A top doctor at a public hospital in Paris is facing legal action after attempting to sell an X-ray as a piece of digital art. The move was branded “disgraceful” and “scandalous” by the head of Paris’ public hospitals.

A top French surgeon is facing legal prosecution after reportedly attempting to sell a patient’s X-ray without authorization as a so-called NFT digital image.

The event was initially reported on Saturday by the French online investigative journal Mediapart.

The image in question is an X-ray of one of the Bataclan theatre siege survivors from 2015. It displayed the victim’s forearm, which had a gunshot embedded in it.

The image was listed for sale on a website that specializes in NFT transactions for $2,776 (€2,446).

Doctors’ activities are slammed by public hospitals in Paris.

The doctor’s acts were described as “disgraceful” and “scandalous” by Martin Hirsch, the leader of Paris’ public hospitals. Hirsch stated that the surgeon would face criminal and professional charges.

“This act is contrary to sound professional practice, puts medical secrecy in danger, and goes against the values of AP-HP (Paris hospitals) and public service,” Hirsch’s statement read.

Source: Twitter

According to Mediapart, the unidentified victim was a young woman whose boyfriend was one of the 130 people killed in a 2015 attack in Paris by Islamic extremists on a stadium, restaurants, and cafés, as well as the Bataclan theatre.

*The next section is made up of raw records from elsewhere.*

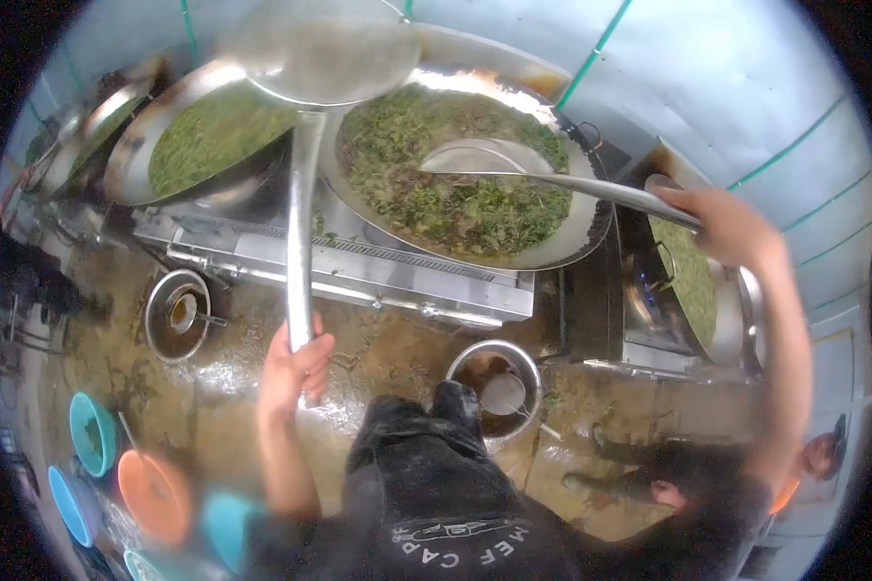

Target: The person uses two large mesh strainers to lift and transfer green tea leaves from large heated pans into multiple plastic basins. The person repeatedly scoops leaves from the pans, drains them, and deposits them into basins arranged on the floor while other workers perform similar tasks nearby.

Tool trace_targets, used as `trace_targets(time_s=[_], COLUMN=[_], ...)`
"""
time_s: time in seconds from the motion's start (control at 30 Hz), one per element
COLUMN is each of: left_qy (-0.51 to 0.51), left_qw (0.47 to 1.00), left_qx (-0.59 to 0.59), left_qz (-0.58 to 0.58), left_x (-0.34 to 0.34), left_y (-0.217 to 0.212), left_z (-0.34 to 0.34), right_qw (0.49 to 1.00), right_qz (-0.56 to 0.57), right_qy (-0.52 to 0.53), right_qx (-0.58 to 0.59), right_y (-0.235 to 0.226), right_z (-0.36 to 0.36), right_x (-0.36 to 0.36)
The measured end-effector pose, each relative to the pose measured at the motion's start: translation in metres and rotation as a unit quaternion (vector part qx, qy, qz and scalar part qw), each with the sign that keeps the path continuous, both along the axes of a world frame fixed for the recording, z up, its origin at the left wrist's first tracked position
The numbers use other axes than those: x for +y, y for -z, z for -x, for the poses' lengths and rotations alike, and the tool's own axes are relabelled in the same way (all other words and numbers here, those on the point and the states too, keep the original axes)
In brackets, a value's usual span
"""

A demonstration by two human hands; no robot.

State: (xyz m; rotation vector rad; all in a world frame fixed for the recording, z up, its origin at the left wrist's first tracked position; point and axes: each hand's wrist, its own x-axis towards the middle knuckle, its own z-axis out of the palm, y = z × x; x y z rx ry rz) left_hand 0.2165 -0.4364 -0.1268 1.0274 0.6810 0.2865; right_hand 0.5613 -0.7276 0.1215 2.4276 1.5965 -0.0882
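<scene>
My left hand (298,368) is closed round the metal handle of a large round skimmer (331,56). Its wide head is raised over the gap between two woks and covers part of their rims. At the right, my right hand (730,228) grips the long handle of a metal ladle (606,186), whose broad round head rests among the greens. Those chopped leafy greens (455,215) fill the big wok (543,258) in front of me, with some brownish liquid between them. Whether the skimmer's head is perforated cannot be made out through the blur.
More woks of greens stand at the left (131,174) and right (722,320). Metal pots with ladles sit on the wet floor, one near my feet (452,363), another farther left (155,334). Coloured basins (155,499) are lower left. Another person (819,455) is lower right.
</scene>
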Motion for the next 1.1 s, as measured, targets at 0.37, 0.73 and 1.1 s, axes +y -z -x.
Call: trace_targets(time_s=[0.37,0.73,1.1], left_qy=[0.001,0.012,0.051], left_qw=[0.999,0.998,0.995], left_qx=[-0.023,-0.053,-0.077], left_qz=[0.049,0.023,0.047], left_x=[-0.007,-0.014,-0.014], left_y=[0.004,0.005,0.035], left_z=[0.002,-0.009,-0.008], right_qw=[0.991,0.97,0.893], right_qz=[0.101,0.138,-0.035], right_qy=[0.089,0.189,0.418], right_qx=[-0.002,-0.058,0.164], right_y=[0.028,0.046,-0.011], right_z=[0.005,0.065,0.017], right_x=[0.001,0.006,-0.096])
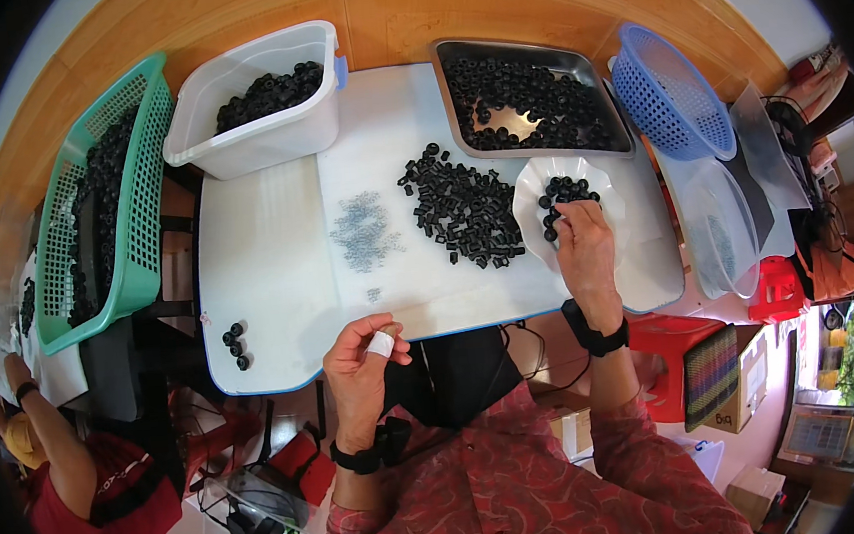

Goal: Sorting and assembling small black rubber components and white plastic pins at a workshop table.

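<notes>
— Where are the hands, taking the white dish (531, 190) as the landmark?

— I see the right hand (584, 245) lying on the near edge of that dish, fingers curled down into the small black rings (564, 194) inside it. It looks pinched on one ring, but I cannot tell surely, because the fingertips are hidden among the pieces. The left hand (359, 363) is well to the left of the dish and nearer to the body, at the table edge (276, 384). It is half closed, with a white bandage on one finger, and it holds something small between thumb and fingers; what it is, I cannot tell.

— Why is the dish there?

— I think it keeps a small portion close to the working hand. The loose pile of black rings (463, 214) is just left of the dish, and a patch of tiny grey metal parts (364, 232) further left. Behind the dish stands a shiny steel tray (531, 53) with more rings. The rings look matte, like rubber or plastic; the dish is thin, with a wavy rim.
</notes>
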Action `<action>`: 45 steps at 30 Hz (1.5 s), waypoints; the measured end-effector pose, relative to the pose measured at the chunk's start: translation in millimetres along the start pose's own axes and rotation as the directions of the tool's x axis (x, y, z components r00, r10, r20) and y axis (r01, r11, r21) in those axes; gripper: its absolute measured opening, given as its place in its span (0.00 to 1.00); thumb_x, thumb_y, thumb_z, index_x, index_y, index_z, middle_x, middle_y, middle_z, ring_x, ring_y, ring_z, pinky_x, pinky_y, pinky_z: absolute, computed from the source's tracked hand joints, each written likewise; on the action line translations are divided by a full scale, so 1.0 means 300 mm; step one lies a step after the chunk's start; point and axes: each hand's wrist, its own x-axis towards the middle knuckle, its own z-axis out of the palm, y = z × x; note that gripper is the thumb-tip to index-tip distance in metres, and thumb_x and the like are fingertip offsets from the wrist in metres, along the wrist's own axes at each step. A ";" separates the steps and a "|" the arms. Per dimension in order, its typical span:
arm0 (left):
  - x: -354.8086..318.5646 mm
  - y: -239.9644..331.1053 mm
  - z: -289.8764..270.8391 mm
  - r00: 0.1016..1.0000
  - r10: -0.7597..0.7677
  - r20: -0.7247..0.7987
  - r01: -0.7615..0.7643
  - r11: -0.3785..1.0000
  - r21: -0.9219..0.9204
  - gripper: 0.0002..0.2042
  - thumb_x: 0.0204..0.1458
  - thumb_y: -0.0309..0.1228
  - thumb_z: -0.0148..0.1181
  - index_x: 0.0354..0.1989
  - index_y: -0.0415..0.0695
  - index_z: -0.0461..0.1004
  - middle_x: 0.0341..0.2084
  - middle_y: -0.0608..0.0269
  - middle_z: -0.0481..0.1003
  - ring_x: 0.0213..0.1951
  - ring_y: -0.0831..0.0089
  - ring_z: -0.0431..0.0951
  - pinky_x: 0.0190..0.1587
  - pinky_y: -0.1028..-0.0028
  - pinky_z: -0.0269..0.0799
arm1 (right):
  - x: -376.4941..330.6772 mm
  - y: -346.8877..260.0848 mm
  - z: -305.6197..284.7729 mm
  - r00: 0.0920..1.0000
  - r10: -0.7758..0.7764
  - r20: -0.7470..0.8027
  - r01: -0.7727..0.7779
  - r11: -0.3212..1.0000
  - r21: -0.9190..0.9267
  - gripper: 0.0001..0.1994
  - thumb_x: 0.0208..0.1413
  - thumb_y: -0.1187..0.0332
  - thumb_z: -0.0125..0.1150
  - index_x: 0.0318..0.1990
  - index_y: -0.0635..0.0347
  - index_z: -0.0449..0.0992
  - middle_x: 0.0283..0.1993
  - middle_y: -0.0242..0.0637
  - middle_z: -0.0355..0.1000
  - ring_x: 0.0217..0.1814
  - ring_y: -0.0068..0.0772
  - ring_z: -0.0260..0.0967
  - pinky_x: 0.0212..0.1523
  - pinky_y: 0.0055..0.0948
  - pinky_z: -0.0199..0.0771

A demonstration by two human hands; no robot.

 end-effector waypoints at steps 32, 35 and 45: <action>-0.029 0.002 -0.006 1.000 0.000 -0.018 0.001 1.000 0.013 0.10 0.62 0.21 0.56 0.50 0.34 0.76 0.35 0.55 0.79 0.31 0.76 0.79 0.32 0.76 0.78 | -0.033 -0.066 -0.026 0.989 -0.147 0.011 0.147 0.987 -0.066 0.13 0.56 0.79 0.61 0.48 0.61 0.80 0.39 0.38 0.74 0.39 0.33 0.70 0.39 0.31 0.71; -0.034 0.011 -0.002 1.000 -0.014 -0.021 0.013 0.998 -0.063 0.10 0.62 0.22 0.57 0.50 0.34 0.76 0.36 0.55 0.78 0.32 0.76 0.79 0.32 0.77 0.78 | -0.058 -0.140 -0.044 0.998 0.023 0.063 -0.043 0.943 0.331 0.13 0.63 0.77 0.57 0.54 0.62 0.78 0.38 0.35 0.73 0.37 0.22 0.69 0.35 0.23 0.71; -0.048 0.025 0.023 0.998 -0.056 0.032 0.061 0.973 -0.223 0.09 0.62 0.20 0.55 0.48 0.34 0.77 0.37 0.57 0.78 0.32 0.77 0.78 0.34 0.77 0.77 | -0.243 -0.309 0.060 0.761 0.044 0.648 -0.649 0.027 0.760 0.13 0.67 0.74 0.55 0.56 0.69 0.73 0.46 0.42 0.77 0.39 0.24 0.74 0.38 0.22 0.76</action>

The surgeon reportedly said the transaction was “an error” when contacted by the web newspaper.

What is NFT?

NFTs, or non-fungible tokens, are uniquely recognised data files or digital assets that can include digital artworks, music, and films.

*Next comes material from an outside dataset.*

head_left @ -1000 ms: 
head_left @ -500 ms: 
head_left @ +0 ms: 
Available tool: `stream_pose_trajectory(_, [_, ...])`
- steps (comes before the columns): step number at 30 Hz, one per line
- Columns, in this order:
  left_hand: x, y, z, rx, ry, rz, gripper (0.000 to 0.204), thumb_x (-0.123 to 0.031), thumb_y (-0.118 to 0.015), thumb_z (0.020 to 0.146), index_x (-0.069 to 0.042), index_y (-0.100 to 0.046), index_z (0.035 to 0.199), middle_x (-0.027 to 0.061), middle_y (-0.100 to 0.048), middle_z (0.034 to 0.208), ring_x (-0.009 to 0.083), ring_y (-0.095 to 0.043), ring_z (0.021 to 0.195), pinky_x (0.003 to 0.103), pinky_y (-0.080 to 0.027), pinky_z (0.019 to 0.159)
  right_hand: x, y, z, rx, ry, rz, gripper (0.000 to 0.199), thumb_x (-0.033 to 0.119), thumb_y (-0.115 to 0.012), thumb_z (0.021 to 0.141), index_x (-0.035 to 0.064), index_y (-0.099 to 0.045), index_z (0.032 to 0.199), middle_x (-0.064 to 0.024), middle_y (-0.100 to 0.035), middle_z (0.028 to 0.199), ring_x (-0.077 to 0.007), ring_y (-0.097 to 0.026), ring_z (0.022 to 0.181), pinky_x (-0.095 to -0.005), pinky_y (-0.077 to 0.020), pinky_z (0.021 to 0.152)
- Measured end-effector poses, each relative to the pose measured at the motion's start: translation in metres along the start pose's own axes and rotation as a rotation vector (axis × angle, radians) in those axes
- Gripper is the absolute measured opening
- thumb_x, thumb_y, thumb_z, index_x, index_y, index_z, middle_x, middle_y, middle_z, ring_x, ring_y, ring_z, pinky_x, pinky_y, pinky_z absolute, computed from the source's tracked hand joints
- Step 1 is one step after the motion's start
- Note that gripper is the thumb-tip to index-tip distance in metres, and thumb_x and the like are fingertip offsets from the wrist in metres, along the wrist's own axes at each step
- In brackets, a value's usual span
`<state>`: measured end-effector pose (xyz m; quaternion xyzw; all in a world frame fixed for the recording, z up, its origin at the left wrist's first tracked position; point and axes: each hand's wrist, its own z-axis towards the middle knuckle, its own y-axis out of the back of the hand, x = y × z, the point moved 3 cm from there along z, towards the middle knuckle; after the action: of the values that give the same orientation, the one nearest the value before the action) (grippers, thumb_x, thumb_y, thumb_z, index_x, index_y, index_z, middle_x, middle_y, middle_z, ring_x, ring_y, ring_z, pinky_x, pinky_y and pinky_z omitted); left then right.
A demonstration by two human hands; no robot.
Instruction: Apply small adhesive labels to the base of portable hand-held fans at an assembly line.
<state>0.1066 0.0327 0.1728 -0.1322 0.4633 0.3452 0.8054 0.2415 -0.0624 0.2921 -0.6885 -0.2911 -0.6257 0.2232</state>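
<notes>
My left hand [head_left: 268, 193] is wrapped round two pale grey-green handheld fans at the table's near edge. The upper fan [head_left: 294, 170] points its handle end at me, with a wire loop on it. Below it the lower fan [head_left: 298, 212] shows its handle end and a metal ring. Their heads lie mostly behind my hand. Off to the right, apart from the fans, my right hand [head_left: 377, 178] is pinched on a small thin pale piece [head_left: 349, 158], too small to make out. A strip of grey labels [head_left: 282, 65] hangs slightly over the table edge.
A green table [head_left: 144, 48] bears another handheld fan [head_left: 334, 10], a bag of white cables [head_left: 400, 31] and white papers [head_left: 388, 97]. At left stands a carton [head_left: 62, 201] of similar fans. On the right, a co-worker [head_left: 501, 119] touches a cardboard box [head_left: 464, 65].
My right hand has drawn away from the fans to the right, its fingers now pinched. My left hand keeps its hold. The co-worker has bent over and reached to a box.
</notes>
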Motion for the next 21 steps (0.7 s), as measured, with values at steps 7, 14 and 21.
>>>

The files serve as digital signatures, proving who owns what on the internet.

Despite being a relatively new innovation, several NFTs have already commanded exorbitant prices on internet auction sites.

Twitter CEO Jack Dorsey auctioned his first-ever tweet as an NFT in 2021, and it sold for $2.9 million. The first source code for the World Wide Web was sold for $5.4 million by Berners Lee.

This article was supported by the AFP news agency.